Durante entrevista coletiva, o governador afirmou que há um desgaste da população com o atual governo e avaliou que o cenário político favorece a oposição. “Existe uma fadiga do PT em vender esperança. As pessoas estão sem norte, tomadas pela desesperança, esperando um projeto”, declarou. Para Tarcísio, os debates conduzidos por Flávio Bolsonaro na pré-campanha continuam mobilizando apoiadores e, por isso, a repercussão do caso não teria força para enfraquecer o senador.

O governador também afirmou que Flávio procurou esclarecer rapidamente o conteúdo das gravações divulgadas. “O Flávio imediatamente procurou dar os esclarecimentos, falou do que se tratava. Acho que o Flávio precisa continuar dando os esclarecimentos à medida que as perguntas forem aparecendo”, disse. Tarcísio acrescentou que “o escândalo do Banco Master está no centro das atenções dos brasileiros” e afirmou que a população “não tolera mais corrupção”.

"Dark Horse"

Os áudios vieram a público após reportagem do site The Intercept Brasil revelar conversas em que Flávio Bolsonaro cobra Vorcaro por repasses financeiros destinados ao filme Dark Horse, cinebiografia sobre Jair Bolsonaro. Segundo a publicação, o banqueiro teria se comprometido a investir R$ 124 milhões no projeto, dos quais cerca de R$ 61 milhões já teriam sido pagos. Após a divulgação do material, Flávio confirmou que pediu dinheiro ao empresário, mas negou qualquer irregularidade.

A repercussão provocou divergências entre os envolvidos na produção do longa. O deputado federal Mário Frias (PL), produtor executivo do filme, e a produtora GOUP Entertainment divulgaram notas afirmando que o projeto não recebeu recursos diretamente de Vorcaro ou do Banco Master. Segundo Frias, Flávio Bolsonaro não possui participação societária na obra e apenas cedeu os direitos de imagem da família Bolsonaro para a produção cinematográfica.

Em nota, a GOUP Entertainment afirmou que o filme é financiado exclusivamente com capital privado e sustentou que eventuais conversas com empresários não configuram investimento formal. A produtora também alegou que contratos de confidencialidade impedem a divulgação dos nomes dos investidores e repudiou tentativas de associar o projeto a investigações envolvendo o banqueiro. Frias afirmou ainda que a produção vem sofrendo “ataques direcionados” desde o anúncio do longa.

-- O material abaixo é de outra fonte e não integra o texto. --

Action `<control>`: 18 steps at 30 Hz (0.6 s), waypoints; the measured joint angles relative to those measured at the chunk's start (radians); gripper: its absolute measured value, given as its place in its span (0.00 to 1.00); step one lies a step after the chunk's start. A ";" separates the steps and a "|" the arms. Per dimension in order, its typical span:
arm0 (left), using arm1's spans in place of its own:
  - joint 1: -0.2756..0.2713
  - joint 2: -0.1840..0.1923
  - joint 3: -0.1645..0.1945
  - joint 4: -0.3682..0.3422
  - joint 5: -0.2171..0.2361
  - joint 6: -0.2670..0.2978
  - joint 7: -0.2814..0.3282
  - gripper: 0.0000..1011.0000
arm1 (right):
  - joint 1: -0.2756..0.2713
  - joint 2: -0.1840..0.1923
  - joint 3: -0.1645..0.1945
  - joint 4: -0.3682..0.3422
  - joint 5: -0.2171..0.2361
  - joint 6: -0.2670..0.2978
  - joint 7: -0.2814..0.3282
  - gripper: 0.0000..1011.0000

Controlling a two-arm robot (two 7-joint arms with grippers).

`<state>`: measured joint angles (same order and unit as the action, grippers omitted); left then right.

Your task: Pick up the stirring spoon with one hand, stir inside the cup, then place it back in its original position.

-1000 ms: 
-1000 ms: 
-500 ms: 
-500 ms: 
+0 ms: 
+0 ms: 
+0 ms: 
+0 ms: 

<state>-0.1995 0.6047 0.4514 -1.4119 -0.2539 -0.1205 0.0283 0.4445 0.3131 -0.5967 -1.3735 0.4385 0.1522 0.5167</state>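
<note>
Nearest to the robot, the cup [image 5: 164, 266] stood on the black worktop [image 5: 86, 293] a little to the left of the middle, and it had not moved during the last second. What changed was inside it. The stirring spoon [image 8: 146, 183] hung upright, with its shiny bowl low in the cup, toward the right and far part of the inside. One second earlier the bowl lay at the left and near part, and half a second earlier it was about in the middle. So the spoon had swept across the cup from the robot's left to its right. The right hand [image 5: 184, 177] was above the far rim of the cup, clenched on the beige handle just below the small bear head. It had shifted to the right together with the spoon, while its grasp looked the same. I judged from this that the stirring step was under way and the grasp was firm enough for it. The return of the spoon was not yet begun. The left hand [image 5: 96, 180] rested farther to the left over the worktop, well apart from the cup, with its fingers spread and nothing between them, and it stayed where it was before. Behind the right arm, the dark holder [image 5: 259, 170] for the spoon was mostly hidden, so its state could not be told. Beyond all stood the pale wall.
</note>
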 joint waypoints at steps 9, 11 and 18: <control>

Apesar das negativas, relatórios de inteligência financeira do Coaf apontam que a empresa Entre Investimentos, citada como intermediadora de repasses para o projeto, recebeu R$ 159,2 milhões de fundos investigados pela Polícia Federal por suposta participação em fraudes ligadas ao Banco Master. Até o momento, não há confirmação sobre quanto desse montante teria sido efetivamente destinado à produção de Dark Horse. Daniel Vorcaro está preso sob suspeita de comandar um esquema de fraudes financeiras investigado pela Polícia Federal, com prejuízo estimado em até R$ 12 bilhões.